Dubai is home to some of the most spectacular architectural achievements known to man. From the Palm Jumeriah, a man-made island shaped like a palm tree with hotels and condos on it to the world’s largest indoor ski slope, the world’s tallest building and biggest mall, there is something here for everybody.
For most of my trip there, it was incredibly dusty. Because of this I don’t have many of the typical cityscapes that you may see online. However, it did clear up near the end of my stay. Below is a highly distorted panorama from the first time I saw the Burj Khalifa up close. It was so dusty I could only see an outline of the building when I tried to look at the top.
If you’ve never traveled out of the states, Dubai will definitely give you a culture shock. But in a good way. The sights, sounds, and smells are so different than what you’re accustomed to. The people are very friendly and basically everybody speaks english. It’s also a very service oriented place, where most people have a maid to clean their house, etc. Oh, you can also get any food delivered! Including McDonalds and KFC.

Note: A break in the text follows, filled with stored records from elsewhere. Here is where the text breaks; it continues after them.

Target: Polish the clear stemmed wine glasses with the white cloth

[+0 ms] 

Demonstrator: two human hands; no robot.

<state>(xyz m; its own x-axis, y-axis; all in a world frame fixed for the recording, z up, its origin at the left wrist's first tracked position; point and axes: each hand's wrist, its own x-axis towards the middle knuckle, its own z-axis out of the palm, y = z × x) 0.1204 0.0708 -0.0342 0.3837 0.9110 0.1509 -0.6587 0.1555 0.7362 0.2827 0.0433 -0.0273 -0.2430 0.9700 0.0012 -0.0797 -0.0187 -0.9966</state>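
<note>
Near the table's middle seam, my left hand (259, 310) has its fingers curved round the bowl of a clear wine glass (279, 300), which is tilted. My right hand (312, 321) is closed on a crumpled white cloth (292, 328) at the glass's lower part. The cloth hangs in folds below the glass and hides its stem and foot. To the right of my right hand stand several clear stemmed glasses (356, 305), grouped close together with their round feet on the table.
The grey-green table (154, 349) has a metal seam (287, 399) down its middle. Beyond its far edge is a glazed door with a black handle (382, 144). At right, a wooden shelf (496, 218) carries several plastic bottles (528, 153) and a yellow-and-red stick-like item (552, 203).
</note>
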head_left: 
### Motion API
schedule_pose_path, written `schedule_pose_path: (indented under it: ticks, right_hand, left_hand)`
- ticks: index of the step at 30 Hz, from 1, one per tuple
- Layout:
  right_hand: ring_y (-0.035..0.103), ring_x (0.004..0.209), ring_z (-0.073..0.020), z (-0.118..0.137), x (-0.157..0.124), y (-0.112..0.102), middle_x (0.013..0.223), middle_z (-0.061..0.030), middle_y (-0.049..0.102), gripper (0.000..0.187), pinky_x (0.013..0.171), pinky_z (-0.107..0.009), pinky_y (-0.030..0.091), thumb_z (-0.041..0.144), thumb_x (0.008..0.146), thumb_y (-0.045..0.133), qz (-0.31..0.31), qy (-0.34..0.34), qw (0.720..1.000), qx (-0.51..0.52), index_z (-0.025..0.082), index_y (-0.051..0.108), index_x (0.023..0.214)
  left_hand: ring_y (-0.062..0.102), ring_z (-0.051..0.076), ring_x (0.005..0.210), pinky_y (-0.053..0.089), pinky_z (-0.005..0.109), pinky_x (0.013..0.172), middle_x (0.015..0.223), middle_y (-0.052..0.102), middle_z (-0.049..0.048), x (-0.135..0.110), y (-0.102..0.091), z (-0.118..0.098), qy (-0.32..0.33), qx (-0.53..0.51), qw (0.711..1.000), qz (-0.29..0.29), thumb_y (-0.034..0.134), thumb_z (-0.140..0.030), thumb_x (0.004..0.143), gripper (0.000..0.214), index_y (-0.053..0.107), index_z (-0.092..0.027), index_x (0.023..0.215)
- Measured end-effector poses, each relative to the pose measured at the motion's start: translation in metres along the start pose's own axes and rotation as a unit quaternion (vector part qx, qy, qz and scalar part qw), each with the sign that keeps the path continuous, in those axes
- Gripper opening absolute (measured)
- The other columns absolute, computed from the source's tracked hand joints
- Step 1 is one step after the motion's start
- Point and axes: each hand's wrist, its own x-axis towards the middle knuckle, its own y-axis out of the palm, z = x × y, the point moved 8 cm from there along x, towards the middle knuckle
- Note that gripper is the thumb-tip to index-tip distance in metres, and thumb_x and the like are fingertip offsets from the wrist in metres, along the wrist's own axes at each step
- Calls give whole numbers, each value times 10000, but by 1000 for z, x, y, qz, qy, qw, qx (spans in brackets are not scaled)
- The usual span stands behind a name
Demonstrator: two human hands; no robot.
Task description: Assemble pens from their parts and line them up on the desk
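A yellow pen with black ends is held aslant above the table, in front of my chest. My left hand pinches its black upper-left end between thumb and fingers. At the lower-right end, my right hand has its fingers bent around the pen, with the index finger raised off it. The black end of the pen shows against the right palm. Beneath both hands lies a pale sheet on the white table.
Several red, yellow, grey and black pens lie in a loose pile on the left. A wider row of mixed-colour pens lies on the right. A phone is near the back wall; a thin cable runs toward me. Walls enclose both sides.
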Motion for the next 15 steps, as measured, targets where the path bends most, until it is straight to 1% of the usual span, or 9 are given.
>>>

The folks at Fujifilm Middle East were kind enough to lend me an X100s at the beginning of my visit, and then the 10-24mm f4 lens the day before the conference ended. I lucked out because every day up until that point it was so dusty that cityscape photography was basically impossible. But when I woke up that Thursday morning, the sun was bright and the skies were clear.
I ended up having to spend about 4 hours taking a taxi to their repair facility. It’s the only time I’ve ever had any issues with my Fuji, and I was at least glad that it happened when I was able to get a same day fix. Somehow all the screws that hold the tripod socket onto my X-T1 disappeared. By the time I got back into the main area of Dubai, light was fading fast and I had to quickly find a spot to shoot. Due to some miscommunication I missed an opportunity to shoot a killer view from a hotel balcony with my friends RC and Martin, and after a few shots from Festival City I knew I was way too far away to get the shot I wanted.
I called up a cab as fast as I could and had him take me right to the Burj Khalifa. I figured it would be good to test out the wide angle side of the 10-24 lens I was borrowing anyways. But when I got there, it was way too crowded with tourists and construction and I wanted something different than the typical tourist snapshot.
Even though light was starting to fade, I forced myself to stop mindlessly capturing snapshot after crappy snapshot with the same view as all the other damn tourists and went for a walk. After a few minutes I found this little bridge that went over a restaurant; it was surprisingly empty and perfect for the amount of time I had left before the light was completely gone. A few seconds later my tripod was set up and I captured this shot. It’s not exactly what I envisioned as my “trophy shot” when I went to Dubai, but I’m happy with it nonetheless.
This post is long overdue, so I will end it at that. If time permits I will do a follow up post with some more images from the gold and spice souks, as well as the David Hobby Editorial Portrait workshop I attended with GPP.
But seriously. Get your ass to Dubai; you won’t regret it.